EvgeniiEltyshev · January 10, 2025, 5:35pm

Hello,

This is my first post on this forum, so I might not know all the customs, sorry for that.

My question is regarding _LazyModule implementation in 3.13. It has a check that the current module hasn’t been substituted in sys.modules in the process of loading[1], however standard, eager imports don’t have such a check [2]. From reading the lazy loader and module implementation it doesn’t seem that this invariant is critical to lazy imports themselves. So this might be just a generic check to prevent multiple module objects existing for the same module name?

[1] cpython/Lib/importlib/util.py at 3.13 · python/cpython · GitHub
[2] I infer that the standard import system doesn’t have such check because cases like cryptography/src/cryptography/utils.py at main · pyca/cryptography · GitHub exist and seem to be working

EvgeniiEltyshev · January 10, 2025, 5:36pm

Looks like this check was added by @brettcannon a long time ago, do you happen to remember why?

effigies · January 10, 2025, 6:02pm

See:

github.com

python/cpython/blob/3.13/Lib/importlib/util.py#L222-L223


      
          if isinstance(self, _LazyModule):
              object.__setattr__(self, '__class__', __class__)

After completing the module load, the lazy loader sets the __class__ attribute to the original class type so that _LazyModule is not triggered again.

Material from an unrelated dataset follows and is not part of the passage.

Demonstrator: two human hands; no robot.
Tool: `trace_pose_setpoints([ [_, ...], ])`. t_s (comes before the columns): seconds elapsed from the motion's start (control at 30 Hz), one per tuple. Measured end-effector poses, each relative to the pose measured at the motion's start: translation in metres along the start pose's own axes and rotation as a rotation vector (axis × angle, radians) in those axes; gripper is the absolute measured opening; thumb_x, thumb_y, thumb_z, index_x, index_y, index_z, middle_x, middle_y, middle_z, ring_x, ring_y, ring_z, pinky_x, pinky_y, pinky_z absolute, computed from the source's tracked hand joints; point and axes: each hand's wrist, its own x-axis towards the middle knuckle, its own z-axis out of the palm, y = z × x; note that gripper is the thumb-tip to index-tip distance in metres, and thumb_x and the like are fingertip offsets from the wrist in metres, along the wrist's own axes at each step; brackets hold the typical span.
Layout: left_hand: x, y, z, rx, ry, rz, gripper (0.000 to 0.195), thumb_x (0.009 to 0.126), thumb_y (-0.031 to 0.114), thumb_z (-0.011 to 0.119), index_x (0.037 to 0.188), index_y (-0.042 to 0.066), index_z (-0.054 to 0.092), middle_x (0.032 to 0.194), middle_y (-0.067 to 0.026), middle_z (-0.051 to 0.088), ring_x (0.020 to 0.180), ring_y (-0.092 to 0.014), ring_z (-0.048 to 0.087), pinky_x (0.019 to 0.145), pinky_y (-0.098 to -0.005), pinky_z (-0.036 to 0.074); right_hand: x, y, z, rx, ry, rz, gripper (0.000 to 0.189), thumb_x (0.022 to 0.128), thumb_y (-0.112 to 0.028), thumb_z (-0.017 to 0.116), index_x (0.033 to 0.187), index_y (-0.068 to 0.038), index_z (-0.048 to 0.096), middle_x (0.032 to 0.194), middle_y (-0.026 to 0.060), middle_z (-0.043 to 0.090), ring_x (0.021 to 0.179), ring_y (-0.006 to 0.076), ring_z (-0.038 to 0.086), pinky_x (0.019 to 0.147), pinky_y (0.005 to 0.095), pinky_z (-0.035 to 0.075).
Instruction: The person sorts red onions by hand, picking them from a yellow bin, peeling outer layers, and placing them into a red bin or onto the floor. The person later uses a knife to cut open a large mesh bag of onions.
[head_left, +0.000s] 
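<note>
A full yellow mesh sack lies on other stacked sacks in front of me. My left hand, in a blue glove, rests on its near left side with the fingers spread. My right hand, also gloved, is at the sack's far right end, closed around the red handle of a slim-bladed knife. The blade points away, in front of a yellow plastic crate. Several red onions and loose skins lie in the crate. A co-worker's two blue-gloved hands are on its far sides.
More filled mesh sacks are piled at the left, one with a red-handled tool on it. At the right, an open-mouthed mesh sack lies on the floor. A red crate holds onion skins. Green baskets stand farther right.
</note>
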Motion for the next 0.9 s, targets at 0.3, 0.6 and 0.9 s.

If sys.modules[original_name] is not self, then updating the __class__ of self would not affect the object in sys.modules.

If a module is lazily loaded, then it is probably an object with a name in some namespace, e.g.,

numpy = lazily_load('numpy')

When I call numpy.array, I not only want to finish loading numpy and access the array function, I want every future access of numpy to go directly to the fully loaded module and not continue to attempt to finish loading it each time. Therefore, the object itself needs to be updated, and we can’t just update sys.modules['numpy'] = __class__(self).

Further, I want numpy, in every namespace it happens to be imported into, lazily or eagerly, always to be the exact same object.

If lazily_load('numpy') does not set sys.modules['numpy'] to the _LazyModule, you could imagine ending up in a situation where:

np1 = lazily_load('numpy')
import numpy as np2
np1 is not np2
assert isinstance(np1.array([]), np2.ndarray)  # Boom

A more realistic scenario would be:

import libA  # <- Lazily loads numpy
import libB  # <- Eagerly loads numpy

libB.performOp(libA.makeArray())  # isinstance(arr, np.ndarray) might not be true

I’m not sure how easy it is to actually produce this situation; there may be other reasons besides this guard that it doesn’t happen.

EvgeniiEltyshev · January 10, 2025, 6:19pm

Thank you for a thorough explanation, that makes sense!

I see 2 separate issues here: the resetting __class__ attribute and the isinstance one. The former is clearly specific to this lazy import implementation, but the latter can happen with standard eager imports, right?

effigies · January 10, 2025, 7:52pm

I think the __class__ thing is probably necessary because the objects cannot be exchanged. I suppose you could try to come up with another implementation, but you would need to achieve the same effect of modifying the module object in-place.

And yes, isinstance can fail on eager imports if you import a module two separate times. Consider a module example_lib.py:

class A: pass

>>> import importlib
>>> import example_lib
>>> a = example_lib.A()
>>> importlib.reload(example_lib)
<module 'example_lib' from '/var/home/chris/Sandbox/example_lib.py'>
>>> isinstance(a, example_lib.A)
False